Il faut que soit organisée une réunion institutionnelle pour que des étudiants censés préparer le devenir de la démocratie française puissent dialoguer entre eux autrement que par des slogans et des invectives avec ou sans mégaphone. L’administrateur intérimaire de l’institution de Sciences Po’ Paris a été contraint de mettre ne place un échange spécifique pour que les points de vue sur les tragiques événements objets des contestations puissent s’exprimer. C’est révélateur du système éducatif en France dans lequel il n’y pas de place à l’autonomie et à la responsabilité. Le fait que ce soit dans l’enceinte de l’établissement chargé de former l’élite républicaine dans tous les secteurs a valeur de mauvais symbole.

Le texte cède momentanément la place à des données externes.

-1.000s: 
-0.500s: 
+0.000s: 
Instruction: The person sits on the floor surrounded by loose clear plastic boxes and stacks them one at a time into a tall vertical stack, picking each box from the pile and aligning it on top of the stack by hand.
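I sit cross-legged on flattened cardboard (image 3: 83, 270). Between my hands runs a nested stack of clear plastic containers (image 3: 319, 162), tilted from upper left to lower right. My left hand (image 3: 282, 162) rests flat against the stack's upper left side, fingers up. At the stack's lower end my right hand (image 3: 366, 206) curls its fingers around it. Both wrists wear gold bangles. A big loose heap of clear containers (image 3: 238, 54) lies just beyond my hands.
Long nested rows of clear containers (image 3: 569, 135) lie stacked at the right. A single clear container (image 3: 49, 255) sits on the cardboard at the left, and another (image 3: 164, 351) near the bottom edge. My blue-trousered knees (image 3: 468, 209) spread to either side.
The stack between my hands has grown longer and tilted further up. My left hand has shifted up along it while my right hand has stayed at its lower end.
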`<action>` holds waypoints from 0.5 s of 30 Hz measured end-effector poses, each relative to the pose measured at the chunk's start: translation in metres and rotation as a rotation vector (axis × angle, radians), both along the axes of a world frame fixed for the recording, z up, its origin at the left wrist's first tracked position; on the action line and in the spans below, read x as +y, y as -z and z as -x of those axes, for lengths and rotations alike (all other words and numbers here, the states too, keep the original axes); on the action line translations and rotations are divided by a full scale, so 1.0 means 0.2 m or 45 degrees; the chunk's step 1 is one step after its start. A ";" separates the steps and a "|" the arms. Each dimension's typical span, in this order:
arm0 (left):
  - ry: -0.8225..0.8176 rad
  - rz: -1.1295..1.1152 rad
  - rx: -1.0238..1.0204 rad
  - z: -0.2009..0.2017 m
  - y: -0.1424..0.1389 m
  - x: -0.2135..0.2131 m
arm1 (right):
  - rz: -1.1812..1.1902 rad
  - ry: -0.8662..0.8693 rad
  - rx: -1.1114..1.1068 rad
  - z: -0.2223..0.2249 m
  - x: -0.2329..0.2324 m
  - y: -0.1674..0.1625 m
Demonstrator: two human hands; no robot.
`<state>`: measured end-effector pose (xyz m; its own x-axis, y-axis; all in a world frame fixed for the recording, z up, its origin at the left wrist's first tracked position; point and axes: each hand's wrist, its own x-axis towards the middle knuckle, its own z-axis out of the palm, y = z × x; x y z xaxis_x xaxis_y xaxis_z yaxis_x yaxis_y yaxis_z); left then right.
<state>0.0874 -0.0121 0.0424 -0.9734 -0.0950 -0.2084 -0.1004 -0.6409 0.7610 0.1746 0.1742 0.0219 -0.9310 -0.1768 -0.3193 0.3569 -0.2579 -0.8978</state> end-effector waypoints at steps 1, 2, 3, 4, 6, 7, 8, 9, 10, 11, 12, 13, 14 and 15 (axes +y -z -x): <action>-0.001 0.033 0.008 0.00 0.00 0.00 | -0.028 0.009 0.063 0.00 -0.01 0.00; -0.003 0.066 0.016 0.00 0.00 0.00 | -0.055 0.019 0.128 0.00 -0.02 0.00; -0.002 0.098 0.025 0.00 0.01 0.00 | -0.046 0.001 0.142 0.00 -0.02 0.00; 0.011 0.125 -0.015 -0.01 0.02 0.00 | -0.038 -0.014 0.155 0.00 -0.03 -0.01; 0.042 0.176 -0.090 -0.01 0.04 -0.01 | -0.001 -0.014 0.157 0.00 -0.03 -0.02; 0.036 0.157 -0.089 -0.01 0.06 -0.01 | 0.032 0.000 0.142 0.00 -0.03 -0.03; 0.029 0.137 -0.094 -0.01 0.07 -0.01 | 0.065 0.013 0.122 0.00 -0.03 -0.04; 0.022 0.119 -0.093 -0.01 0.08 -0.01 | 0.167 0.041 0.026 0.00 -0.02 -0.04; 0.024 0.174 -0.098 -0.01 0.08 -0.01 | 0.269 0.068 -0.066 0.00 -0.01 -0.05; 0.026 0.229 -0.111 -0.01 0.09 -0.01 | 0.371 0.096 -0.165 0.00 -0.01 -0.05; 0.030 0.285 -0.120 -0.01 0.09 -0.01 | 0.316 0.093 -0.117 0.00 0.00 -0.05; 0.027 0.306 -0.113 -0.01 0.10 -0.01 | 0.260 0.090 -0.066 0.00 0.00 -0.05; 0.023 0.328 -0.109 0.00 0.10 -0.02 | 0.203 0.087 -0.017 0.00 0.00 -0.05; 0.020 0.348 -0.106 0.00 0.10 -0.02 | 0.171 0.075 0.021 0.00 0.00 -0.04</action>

Après qu’un peu plus de 2 % des élèves masqués aient entrepris des actions se voulant spectaculaires en faveur de la situation terrible de Gaza, la direction a souhaité permettre une expression publique. «Ça a été un débat dur, avec des prises de position assez claires, beaucoup d’émotion et donc j’aspire maintenant à ce que chacun retrouve le calme» avant les examens prévus lundi, a indiqué le patron de Sciences Po, à l’issue de l’événement, qui a rassemblé environ 300 personnes, et au cours duquel une douzaine de personnes ont pris la parole. Il a admis rester «extrêmement prudent sur la suite des événements», alors que la mobilisation se diffuse en France, en écho à la mobilisation croissante des campus aux États-Unis, marquée par le déploiement de la police sur plusieurs sites.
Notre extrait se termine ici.